Based on the foregoing same invention concept, this application provides a possible data processing system. The data processing system includes: a first computing cluster, including a first computing device; a second computing cluster, including a second computing device; and a first connection device, connected to the first computing device, and configured to manage memory address information of the first computing cluster that is provided by the first computing device and memory address information of the second computing cluster that is provided by the second computing device. The first computing device is configured to: receive an access request, where the access request is used to access memory space of the second computing device; search the memory address information of the second computing cluster that is managed by the first connection device for an address of the memory space; and access the memory space of the second computing device based on the address.
In a possible implementation, the data processing system further includes a network device, configured to connect the first computing cluster to the second computing cluster.
In a possible implementation, the first connection device is connected to the first computing device by using a CXL protocol or a UB protocol.
In a possible implementation, the first computing cluster further includes a third computing device, and the first connection device is configured to connect the first computing device to the third computing device. The first computing device is further configured to: obtain memory address information of the third computing device; perform addressing based on the memory address information of the third computing device and memory address information of the first computing device, to form the memory address information of the first computing cluster; and send the memory address information of the first computing cluster to the first connection device.

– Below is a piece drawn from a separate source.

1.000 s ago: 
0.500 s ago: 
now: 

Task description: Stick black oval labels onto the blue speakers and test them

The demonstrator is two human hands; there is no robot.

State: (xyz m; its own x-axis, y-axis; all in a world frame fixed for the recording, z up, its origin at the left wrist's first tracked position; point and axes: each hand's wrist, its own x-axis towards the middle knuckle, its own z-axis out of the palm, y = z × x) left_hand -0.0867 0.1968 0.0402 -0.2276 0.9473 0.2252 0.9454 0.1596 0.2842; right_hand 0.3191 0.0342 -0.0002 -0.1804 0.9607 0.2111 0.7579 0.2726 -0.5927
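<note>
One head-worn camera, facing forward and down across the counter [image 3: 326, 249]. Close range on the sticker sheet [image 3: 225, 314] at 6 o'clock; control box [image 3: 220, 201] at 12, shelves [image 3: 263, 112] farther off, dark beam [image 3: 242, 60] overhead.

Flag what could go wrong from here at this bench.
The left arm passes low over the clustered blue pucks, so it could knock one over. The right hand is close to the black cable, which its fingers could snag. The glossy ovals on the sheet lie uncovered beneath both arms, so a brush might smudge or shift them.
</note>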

In a possible implementation, the memory address information of the first computing device includes information about a plurality of memories of the first computing device, and the memory address information of the third computing device includes information about a plurality of memories of the third computing device.
In a possible implementation, the first connection device is further configured to: receive the memory address information of the first computing cluster from the first computing device; and/or receive the memory address information of the second computing cluster from the second computing device.
Based on the foregoing same invention concept, for example, FIG. 7 shows a data processing apparatus 70 according to an embodiment of this application. The data processing apparatus 70 is applicable to the flowchart shown above, to perform a function of the first computing device or the first connection device in the foregoing method embodiments. For ease of description, FIG. 7 shows only main components of the apparatus.
The data processing apparatus 70 includes a processor 701, a storage 702, and a communication interface 703. Any two of the processor 701, the storage 702, and the communication interface 703 may be connected through a bus 704.
The processor 701 may be a central processing unit (central processing unit, CPU). The CPU may be configured to execute program instructions in the storage 702 to implement operations in the method embodiments related to FIG. 4 to FIG. 6. In addition to the CPU, the processor 701 may be an application-specific integrated circuit (application-specific integrated circuit, ASIC), a field programmable gate array (field programmable gate array, FPGA), a system on a chip (system on a chip, SoC), a complex programmable logic device (complex programmable logic device, CPLD), a graphics processing unit (graphics processing unit, GPU), a neural-network accelerator (neural-network processing unit, NPU), or the like.
It should be noted that, during actual application, there may be a plurality of processors 701. The plurality of processors 701 may include a plurality of processors of a same type, or may include a plurality of processors of different types. For example, the plurality of processors 701 are a plurality of CPUs. For another example, the plurality of processors 701 include one or more CPUs and one or more GPUs. For still another example, the plurality of processors 701 include one or more CPUs and one or more NPUs. Alternatively, the plurality of processors 701 include one or more CPUs, one or more GPUs, one or more NPUs, and the like. The processor 701 (for example, a CPU or an NPU) may include one core, or include a plurality of cores.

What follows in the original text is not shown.